**What you will do**
In the listing below, print exactly the lines between the line holding "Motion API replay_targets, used" and the line holding "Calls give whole", inclusive, and no more.

────────

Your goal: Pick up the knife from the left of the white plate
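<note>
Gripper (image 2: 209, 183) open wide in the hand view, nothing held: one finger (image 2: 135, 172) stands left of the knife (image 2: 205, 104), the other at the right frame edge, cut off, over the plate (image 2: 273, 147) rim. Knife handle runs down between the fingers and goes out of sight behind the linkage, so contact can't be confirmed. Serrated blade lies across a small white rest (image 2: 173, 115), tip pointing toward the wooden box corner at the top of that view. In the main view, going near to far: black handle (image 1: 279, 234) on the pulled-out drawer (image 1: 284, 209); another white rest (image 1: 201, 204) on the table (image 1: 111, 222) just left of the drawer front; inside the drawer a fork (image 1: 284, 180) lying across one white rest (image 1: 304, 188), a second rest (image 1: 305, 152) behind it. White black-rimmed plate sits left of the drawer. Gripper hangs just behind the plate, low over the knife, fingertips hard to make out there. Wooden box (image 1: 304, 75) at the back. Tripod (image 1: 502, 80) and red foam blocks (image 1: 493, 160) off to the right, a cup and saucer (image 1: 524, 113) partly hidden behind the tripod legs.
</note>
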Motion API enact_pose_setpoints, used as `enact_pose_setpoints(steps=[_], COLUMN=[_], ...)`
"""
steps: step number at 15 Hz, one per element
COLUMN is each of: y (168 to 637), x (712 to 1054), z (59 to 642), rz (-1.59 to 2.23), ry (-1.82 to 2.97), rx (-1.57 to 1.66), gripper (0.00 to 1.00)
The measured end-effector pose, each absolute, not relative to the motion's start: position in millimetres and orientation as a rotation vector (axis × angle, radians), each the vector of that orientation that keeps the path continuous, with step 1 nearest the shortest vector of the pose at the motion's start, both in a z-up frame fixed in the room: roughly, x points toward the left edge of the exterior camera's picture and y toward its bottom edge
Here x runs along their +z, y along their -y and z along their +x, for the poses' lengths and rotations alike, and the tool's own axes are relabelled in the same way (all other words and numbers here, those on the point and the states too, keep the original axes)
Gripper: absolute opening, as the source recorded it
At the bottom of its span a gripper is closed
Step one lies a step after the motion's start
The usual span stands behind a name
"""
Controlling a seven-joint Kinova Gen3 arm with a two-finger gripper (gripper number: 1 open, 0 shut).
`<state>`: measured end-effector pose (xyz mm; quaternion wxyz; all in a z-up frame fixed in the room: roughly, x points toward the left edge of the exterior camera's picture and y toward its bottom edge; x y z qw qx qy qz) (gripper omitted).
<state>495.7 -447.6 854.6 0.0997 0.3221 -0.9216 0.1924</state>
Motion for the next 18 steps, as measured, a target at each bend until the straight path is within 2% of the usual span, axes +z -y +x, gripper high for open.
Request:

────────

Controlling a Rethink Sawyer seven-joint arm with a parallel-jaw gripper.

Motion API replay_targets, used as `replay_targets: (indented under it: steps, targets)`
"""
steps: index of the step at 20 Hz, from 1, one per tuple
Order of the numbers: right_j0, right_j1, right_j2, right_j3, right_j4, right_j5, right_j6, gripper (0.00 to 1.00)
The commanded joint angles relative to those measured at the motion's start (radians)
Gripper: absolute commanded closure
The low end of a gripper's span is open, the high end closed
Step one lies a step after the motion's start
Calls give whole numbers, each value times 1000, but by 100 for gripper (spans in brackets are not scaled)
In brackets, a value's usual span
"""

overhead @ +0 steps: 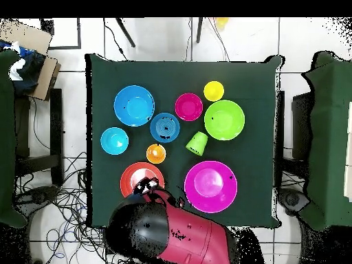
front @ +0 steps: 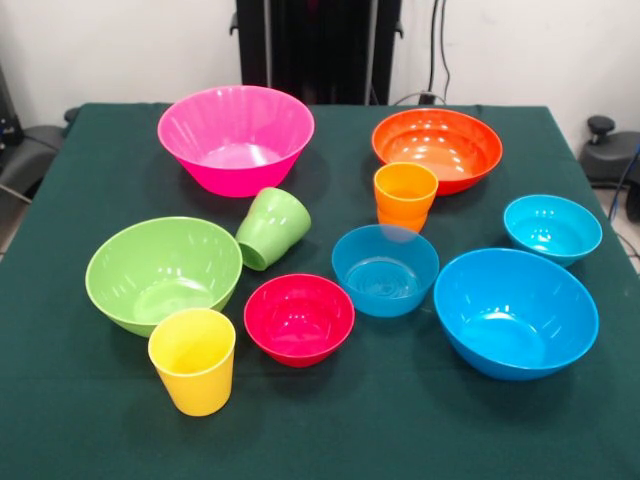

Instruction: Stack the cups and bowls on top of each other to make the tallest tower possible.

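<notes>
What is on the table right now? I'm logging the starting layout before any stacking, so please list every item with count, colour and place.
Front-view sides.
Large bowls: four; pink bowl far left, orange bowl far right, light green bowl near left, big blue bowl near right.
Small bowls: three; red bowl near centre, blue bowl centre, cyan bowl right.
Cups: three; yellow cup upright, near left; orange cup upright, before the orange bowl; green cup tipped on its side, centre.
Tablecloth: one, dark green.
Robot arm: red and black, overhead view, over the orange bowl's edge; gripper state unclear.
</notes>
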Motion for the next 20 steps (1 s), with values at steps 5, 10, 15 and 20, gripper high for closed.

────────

**Task response**
Motion API replay_targets, used as `replay_targets: (indented under it: steps, targets)`
"""
steps: index of the step at 20 Hz, from 1, one per tuple
Order of the numbers: right_j0, right_j1, right_j2, right_j3, right_j4, right_j5, right_j6, gripper (0.00 to 1.00)
The commanded joint angles relative to those measured at the motion's start (radians)
Gripper: absolute commanded closure
The low end of a gripper's span is open, the high end closed
Step one lies a step after the motion's start
Calls give whole numbers, each value times 1000, but by 100 for gripper (spans in brackets are not scaled)

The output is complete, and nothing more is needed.